All the roofs in Pompeii were destroyed by the eruption, and this is what the walls look like. Walking around Pompeii, you can get such a great feeling for how people lived 2000 years ago. You can see where the bakery is, where the bath is, where the brothels are, where people bought drinks at, how they moved around, and so on. It makes you realize that life was possible before computers (although web pages about life being possible before computers weren't possible before computers).

This is a typical fresco in Pompeii. They are all very well preserved, and you can tell who the rich people were because their houses were covered with frescos.

This is Naomi at the House of the Little Fountain. Apparently, the owner of this house saw the fountain at the House of the Large Fountain and wanted one, but couldn't quite afford the same thing, so he scaled back a little and this is what you end up with. The sides of the fountain are lined with shells, and the water comes out of a spigot in the middle of the fountain.

These are some well preserved bodies of the original inhabitants of Pompeii.
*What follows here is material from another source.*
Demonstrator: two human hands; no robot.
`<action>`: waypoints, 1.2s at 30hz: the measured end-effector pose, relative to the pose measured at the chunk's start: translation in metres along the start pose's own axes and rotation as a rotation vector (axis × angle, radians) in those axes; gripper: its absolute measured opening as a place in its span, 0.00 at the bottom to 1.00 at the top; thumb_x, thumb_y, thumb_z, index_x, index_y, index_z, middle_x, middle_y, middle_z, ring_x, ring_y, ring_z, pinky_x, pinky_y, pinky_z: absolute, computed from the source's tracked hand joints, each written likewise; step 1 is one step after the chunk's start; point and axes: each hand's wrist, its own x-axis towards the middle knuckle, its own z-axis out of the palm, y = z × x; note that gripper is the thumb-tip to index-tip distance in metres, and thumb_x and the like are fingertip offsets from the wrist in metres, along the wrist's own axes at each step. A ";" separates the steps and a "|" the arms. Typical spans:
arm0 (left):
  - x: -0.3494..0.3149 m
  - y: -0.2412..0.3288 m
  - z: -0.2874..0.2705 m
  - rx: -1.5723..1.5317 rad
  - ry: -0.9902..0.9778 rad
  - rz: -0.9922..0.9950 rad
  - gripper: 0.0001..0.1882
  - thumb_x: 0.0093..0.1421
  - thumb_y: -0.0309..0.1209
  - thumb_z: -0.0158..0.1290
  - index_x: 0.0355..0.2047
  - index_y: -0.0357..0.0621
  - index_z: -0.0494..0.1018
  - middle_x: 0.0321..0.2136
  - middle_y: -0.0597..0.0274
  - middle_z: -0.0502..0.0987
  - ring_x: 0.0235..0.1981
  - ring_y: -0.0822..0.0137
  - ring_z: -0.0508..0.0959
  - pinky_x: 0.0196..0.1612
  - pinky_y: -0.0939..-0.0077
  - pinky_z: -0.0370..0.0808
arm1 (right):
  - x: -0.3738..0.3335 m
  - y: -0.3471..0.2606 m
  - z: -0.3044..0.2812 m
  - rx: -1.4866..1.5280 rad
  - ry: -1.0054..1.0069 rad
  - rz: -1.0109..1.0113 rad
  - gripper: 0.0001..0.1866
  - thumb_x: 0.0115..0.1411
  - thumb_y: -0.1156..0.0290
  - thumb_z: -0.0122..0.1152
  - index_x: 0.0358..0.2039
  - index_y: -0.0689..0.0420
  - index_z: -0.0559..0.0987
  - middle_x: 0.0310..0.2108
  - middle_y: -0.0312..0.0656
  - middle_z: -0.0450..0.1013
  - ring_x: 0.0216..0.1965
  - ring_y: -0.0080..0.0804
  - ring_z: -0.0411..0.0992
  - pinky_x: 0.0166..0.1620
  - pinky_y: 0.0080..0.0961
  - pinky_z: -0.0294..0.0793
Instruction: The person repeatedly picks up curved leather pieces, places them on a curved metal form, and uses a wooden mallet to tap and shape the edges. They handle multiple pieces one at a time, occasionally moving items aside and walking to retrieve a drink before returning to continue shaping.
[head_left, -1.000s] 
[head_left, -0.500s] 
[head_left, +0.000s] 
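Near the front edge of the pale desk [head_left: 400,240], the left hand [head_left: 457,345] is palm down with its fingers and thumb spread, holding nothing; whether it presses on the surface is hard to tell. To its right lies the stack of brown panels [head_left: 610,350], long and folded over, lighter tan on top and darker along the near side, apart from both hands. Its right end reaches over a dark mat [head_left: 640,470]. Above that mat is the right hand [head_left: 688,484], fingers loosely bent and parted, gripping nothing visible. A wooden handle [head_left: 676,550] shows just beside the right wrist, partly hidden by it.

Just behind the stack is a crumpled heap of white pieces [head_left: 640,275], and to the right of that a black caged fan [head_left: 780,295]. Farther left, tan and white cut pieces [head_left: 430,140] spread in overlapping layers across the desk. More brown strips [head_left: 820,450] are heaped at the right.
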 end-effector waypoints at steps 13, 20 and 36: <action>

The knew how to eat in ancient Pompeii.

This is in the men's bath house in Pompeii, in the steam room. The ceiling had grooves in it to take the water that condensed on it over to the side walls. This was to keep the cold water from dripping on your head and ruining your bathing experience. The men's bathroom is much more elaborate than the women's because the politicians would decorate the bath room and then leave an inscription somewhere to let the bathers know who had paid for their bath. This fountain, for instance, has an inscription around the rim naming the person who donated it and even includes the exact price he paid for it.

The famous House of the Dancing Faun. Can you guess which one is the real faun? Surprise, they're both fakes, with the real faun in a museum in Naples. This is the Dancing Faun that Tam Pham was trying to get me to steal for his backyard (Is that a faun in your pants?). I can just see it now on Ebay. Like New! 2000 Year Old Faun! A faun, by the way, is a man-like creature with a tail. I always wondered what the hell a faun was.


This is the Villa dei Mistieri. It's a house that's a little bit outside of the main cluster of buildings, just down the hill, and it has the best preserved frescos in Pompeii. This is a secret back room that contains frescos depicting the rites a person would go through to be in the cult of Dionysus. The color red in frescos is very rare, as it has to come all the way from China, so you know this family was loaded. Also, if you expose that color to sunlight, it turns black. The frescos are incredibly beautiful and so well preserved. It was really cool seeing this house. There were frescos like this all over the house. In this room, it's neat because the characters on the wall are looking across the room at each other, or the guy in the corner is checking out what the guy on the wall next to him is doing.

This is a close-up of a fresco at the Villa dei Mistieri. The small boy reading is Dionysus, nude of course, he was a hotty.